■ **Exercise goal**
Each of the entries beneath this task should be written out exactly.

+++ Source information +++

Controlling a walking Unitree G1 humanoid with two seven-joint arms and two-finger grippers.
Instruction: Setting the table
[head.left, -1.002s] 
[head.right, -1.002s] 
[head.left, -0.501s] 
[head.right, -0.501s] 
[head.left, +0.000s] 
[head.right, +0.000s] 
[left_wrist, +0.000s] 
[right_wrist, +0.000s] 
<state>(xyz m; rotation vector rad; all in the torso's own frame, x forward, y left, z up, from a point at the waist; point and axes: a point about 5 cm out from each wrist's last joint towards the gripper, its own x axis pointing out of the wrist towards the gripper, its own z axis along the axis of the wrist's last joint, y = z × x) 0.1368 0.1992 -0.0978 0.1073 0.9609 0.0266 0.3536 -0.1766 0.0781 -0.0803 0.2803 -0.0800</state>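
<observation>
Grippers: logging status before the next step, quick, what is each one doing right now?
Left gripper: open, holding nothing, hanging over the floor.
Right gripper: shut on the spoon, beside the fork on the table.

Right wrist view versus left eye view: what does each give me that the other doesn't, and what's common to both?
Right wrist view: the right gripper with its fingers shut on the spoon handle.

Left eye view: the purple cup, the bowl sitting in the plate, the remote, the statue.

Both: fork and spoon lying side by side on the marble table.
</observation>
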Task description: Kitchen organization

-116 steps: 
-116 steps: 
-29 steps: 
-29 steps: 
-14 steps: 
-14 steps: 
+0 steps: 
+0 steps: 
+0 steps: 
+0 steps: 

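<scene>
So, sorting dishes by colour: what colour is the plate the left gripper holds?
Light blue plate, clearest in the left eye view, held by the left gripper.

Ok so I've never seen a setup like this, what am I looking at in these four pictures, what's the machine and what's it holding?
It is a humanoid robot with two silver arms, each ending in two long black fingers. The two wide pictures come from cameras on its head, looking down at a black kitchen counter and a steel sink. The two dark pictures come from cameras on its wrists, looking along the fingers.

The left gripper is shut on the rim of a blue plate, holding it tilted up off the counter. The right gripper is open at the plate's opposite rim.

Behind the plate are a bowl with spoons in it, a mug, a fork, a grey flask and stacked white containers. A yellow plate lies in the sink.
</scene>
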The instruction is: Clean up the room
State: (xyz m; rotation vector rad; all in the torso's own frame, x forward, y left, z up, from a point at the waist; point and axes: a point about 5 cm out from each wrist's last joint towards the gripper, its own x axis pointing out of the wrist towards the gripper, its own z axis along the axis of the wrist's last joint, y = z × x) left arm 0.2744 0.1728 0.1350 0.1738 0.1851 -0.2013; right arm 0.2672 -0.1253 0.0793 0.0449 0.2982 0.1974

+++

■ **Exercise response**
Controlling a walking Unitree G1 humanoid with two seven-joint arms and two-finger grippers.
Instruction: Setting the table
[head.left, -1.002s] 
[head.right, -1.002s] 
[head.left, -0.501s] 
[head.right, -0.501s] 
[head.left, +0.000s] 
[head.right, +0.000s] 
[left_wrist, +0.000s] 
[right_wrist, +0.000s] 
<state>(xyz m; rotation vector rad; all in the torso's own frame, x forward, y left, z up, from a point at the waist; point and axes: a point about 5 cm out from each wrist's last joint towards the gripper, its own x axis pointing out of the wrist towards the gripper, its own z axis along the axis of the wrist's last joint, y = z × x) 0.1368 0.1992 -0.0978 0.1073 0.9609 0.0266 0.3536 -0.1766 0.0781 -0.0803 0.2803 -0.0800</state>
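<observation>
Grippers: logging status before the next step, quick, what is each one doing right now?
Left gripper: open, holding nothing, hanging over the floor.
Right gripper: shut on the spoon, beside the fork on the table.

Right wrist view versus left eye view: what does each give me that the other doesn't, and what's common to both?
Right wrist view: the right gripper with its fingers shut on the spoon handle.

Left eye view: the purple cup, the bowl sitting in the plate, the remote, the statue.

Both: fork and spoon lying side by side on the marble table.
</observation>
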Task description: Kitchen organization

-116 steps: 
-116 steps: 
-29 steps: 
-29 steps: 
-14 steps: 
-14 steps: 
+0 steps: 
+0 steps: 
+0 steps: 
+0 steps: 

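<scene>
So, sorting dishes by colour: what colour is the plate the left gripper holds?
Light blue plate, clearest in the left eye view, held by the left gripper.

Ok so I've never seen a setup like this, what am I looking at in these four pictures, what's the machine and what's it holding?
It is a humanoid robot with two silver arms, each ending in two long black fingers. The two wide pictures come from cameras on its head, looking down at a black kitchen counter and a steel sink. The two dark pictures come from cameras on its wrists, looking along the fingers.

The left gripper is shut on the rim of a blue plate, holding it tilted up off the counter. The right gripper is open at the plate's opposite rim.

Behind the plate are a bowl with spoons in it, a mug, a fork, a grey flask and stacked white containers. A yellow plate lies in the sink.
</scene>
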The instruction is: Clean up the room
State: (xyz m; rotation vector rad; all in the torso's own frame, x forward, y left, z up, from a point at the waist; point and axes: a point about 5 cm out from each wrist's last joint towards the gripper, its own x axis pointing out of the wrist towards the gripper, its own z axis along the axis of the wrist's last joint, y = z × x) left arm 0.2744 0.1728 0.1350 0.1738 0.1851 -0.2013; right arm 0.2672 -0.1253 0.0793 0.0449 0.2982 0.1974

The answer given is complete.